Your task is to print all of the data below exactly, with no pictures included.
---------- EXERCISE MATERIAL ----------
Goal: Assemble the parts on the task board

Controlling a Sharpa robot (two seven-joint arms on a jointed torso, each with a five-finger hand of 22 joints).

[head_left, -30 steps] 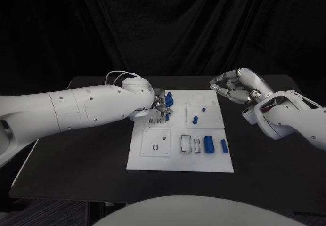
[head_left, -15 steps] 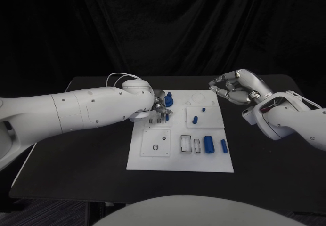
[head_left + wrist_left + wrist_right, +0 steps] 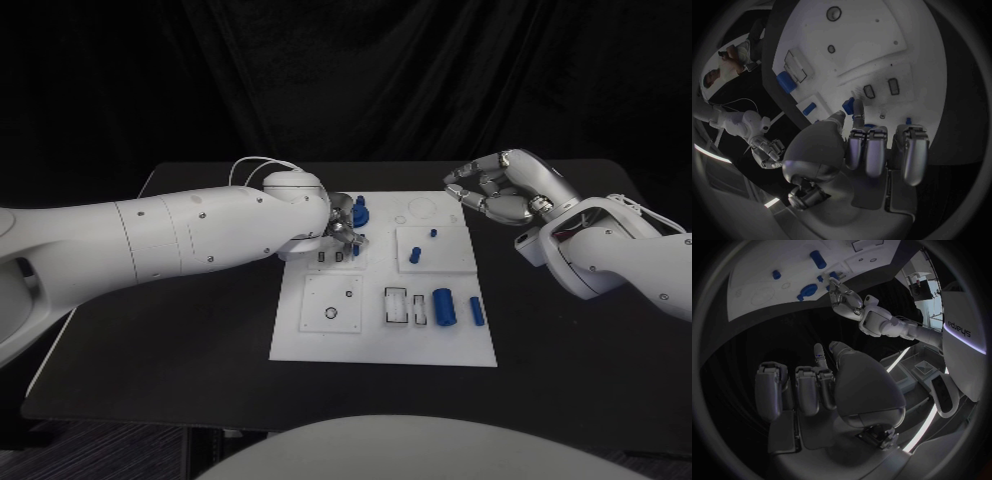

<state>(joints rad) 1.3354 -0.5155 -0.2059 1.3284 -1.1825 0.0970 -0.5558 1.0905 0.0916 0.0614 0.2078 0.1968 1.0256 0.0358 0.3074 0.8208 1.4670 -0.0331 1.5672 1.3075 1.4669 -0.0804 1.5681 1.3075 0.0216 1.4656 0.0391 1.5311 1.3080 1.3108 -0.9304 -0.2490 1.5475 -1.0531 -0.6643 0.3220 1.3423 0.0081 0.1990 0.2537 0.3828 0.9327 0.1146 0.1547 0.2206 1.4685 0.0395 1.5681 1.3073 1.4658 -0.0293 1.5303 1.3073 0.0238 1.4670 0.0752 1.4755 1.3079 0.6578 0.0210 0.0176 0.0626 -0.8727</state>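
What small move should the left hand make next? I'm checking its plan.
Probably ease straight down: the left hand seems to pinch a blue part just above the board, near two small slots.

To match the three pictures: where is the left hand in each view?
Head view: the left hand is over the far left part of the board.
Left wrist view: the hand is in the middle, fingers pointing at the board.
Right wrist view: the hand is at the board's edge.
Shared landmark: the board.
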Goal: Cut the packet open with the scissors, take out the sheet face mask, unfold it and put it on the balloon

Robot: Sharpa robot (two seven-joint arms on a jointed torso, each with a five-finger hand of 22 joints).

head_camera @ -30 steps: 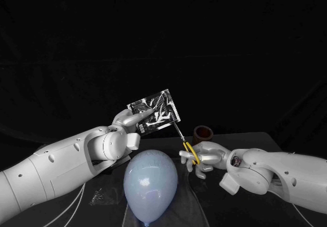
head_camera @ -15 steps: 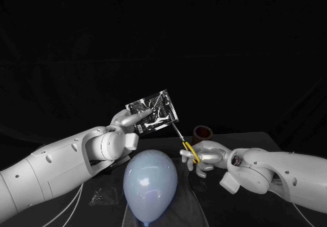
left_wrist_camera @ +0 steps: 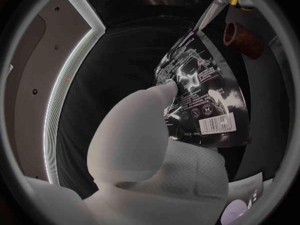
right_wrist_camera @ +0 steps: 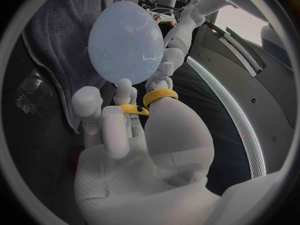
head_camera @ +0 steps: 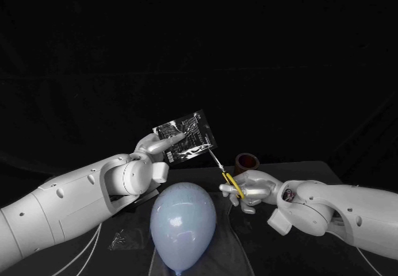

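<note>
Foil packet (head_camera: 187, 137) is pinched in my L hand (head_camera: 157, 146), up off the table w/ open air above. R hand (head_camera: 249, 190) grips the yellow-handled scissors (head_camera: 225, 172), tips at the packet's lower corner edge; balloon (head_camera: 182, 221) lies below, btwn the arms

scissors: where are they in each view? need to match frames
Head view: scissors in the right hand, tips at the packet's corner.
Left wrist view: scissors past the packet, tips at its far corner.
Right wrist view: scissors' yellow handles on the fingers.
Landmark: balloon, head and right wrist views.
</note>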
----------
• PROBLEM SOLUTION:
Goal: Assemble the parts on the task board

Controlling a Sharpa robot (two seven-joint arms on a jointed torso, each with a five-finger hand of 22 joints).

[head_left, -30 steps] 
[head_left, -15 steps] 
[head_left + wrist_left + wrist_right, +0 steps] 

<state>(joints rad) 1.3354 -0.5155 -0.2059 1.3284 -1.1825 0.0970 -0.5558 1.0905 0.0916 0.0614 0.2078 0.1968 1.0256 0.0358 0.3074 0.8208 1.4670 -0.0331 1.5672 1.3075 1.4669 -0.0804 1.5681 1.3075 0.0216 1.4656 0.0391 1.5311 1.3080 1.3108 -0.9304 -0.2490 1.5475 -1.0531 -0.6643 0.3220 1.3423 0.0081 0.1990 0.2537 0.3828 0.9327 0.1146 0.1547 0.2206 1.4685 0.0395 1.5681 1.3073 1.4658 -0.0293 1.5303 1.3073 0.0238 1.4670 0.0752 1.4755 1.3079 0.6578 0.0210 0.0176 0.0626 -0.8727</state>
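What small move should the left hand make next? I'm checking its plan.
Probably ease straight down: the left hand seems to pinch a blue part just above the board, near two small slots.

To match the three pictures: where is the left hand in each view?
Head view: the left hand is over the far left part of the board.
Left wrist view: the hand is in the middle, fingers pointing at the board.
Right wrist view: the hand is at the board's edge.
Shared landmark: the board.
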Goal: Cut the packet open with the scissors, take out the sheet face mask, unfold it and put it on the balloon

Robot: Sharpa robot (two seven-joint arms on a jointed torso, each with a five-finger hand of 22 joints).

head_camera @ -30 steps: 
head_camera @ -15 steps: 
left_wrist_camera @ +0 steps: 
right_wrist_camera @ +0 steps: 
head_camera @ +0 steps: 

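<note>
Foil packet (head_camera: 187, 137) is pinched in my L hand (head_camera: 157, 146), up off the table w/ open air above. R hand (head_camera: 249, 190) grips the yellow-handled scissors (head_camera: 225, 172), tips at the packet's lower corner edge; balloon (head_camera: 182, 221) lies below, btwn the arms

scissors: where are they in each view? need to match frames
Head view: scissors in the right hand, tips at the packet's corner.
Left wrist view: scissors past the packet, tips at its far corner.
Right wrist view: scissors' yellow handles on the fingers.
Landmark: balloon, head and right wrist views.
</note>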

Nothing else is required to finish the exercise.